What the task asks: Copy all lines below that use the word "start".

+++++

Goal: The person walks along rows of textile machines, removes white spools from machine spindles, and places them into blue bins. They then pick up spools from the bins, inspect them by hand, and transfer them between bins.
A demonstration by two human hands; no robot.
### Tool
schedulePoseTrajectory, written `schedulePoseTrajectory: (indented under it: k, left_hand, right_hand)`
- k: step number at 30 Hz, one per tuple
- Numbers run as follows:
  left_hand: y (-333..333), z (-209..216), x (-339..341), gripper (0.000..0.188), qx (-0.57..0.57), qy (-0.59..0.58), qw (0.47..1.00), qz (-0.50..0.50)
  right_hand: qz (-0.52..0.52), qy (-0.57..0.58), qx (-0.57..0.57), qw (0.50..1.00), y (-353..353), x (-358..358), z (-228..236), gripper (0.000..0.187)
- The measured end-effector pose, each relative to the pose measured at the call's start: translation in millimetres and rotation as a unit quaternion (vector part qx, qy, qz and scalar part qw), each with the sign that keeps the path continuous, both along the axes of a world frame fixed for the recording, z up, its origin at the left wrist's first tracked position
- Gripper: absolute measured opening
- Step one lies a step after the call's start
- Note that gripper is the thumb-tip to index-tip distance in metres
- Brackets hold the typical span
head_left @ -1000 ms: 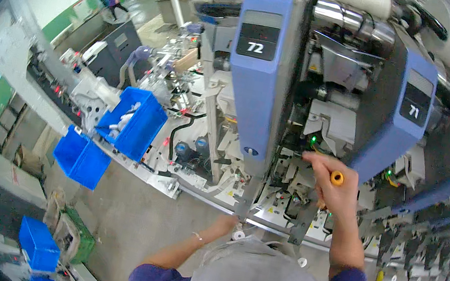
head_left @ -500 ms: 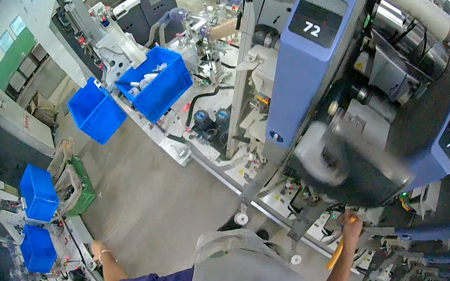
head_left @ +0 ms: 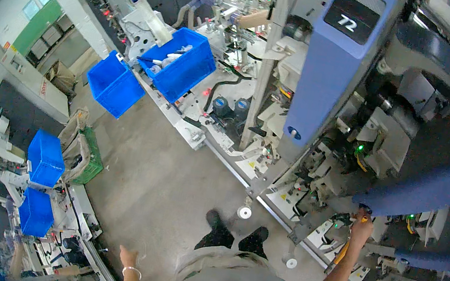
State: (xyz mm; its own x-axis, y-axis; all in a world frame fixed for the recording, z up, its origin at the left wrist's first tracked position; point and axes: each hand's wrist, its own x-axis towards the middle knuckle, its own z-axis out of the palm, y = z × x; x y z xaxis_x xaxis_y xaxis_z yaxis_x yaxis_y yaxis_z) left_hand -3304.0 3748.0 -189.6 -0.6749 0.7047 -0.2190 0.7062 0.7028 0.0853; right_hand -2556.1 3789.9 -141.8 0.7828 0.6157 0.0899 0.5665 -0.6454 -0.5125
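Observation:
My right hand [head_left: 362, 228] is closed around a slim yellow-orange tool [head_left: 342, 253]. The tool's lower end sticks out below my fist, and its kind cannot be made out. That fist is at the lower left end of a curved blue cover [head_left: 425, 197] on the right-hand machine unit; what the fingertips touch there is hidden. Above it, a large dark rounded part [head_left: 440, 61] is raised, uncovering metal plates and a small green light. My left hand [head_left: 128, 257], with a bracelet at its wrist, hangs over the floor, holding nothing, with one finger standing apart.
A blue bin [head_left: 185, 76] with pale yarn pieces sits on the machine ledge, beside another blue bin [head_left: 113, 91]. Two more blue bins [head_left: 46, 157] and a green crate [head_left: 90, 159] are at the left. A rail [head_left: 225, 171] runs along the machine front, near white discs [head_left: 245, 212].
The dark rounded part has swung up from in front of the right-hand unit. My right hand has moved slightly right with the tool. My left hand has come away from the left-hand machine edge.

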Motion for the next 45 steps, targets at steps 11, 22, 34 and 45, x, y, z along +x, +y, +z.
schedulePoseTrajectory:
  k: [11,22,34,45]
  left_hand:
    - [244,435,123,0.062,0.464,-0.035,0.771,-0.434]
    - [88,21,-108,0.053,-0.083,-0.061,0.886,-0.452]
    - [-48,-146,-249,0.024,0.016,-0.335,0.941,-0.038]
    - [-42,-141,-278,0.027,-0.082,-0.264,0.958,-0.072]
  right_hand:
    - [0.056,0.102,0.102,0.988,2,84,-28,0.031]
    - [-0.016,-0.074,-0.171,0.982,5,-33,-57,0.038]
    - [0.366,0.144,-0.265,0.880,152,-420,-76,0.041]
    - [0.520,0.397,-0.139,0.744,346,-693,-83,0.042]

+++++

Response area:
- The measured end-effector pose, each relative to the pose measured at the call's start: translation in millimetres and rotation as a unit quaternion (vector part qx, qy, qz and scalar part qw), each with the sign that keeps the path continuous, both along the axes of a world frame fixed for the recording, z up, its origin at the left wrist's first tracked position
- Step one lies a step after the call's start

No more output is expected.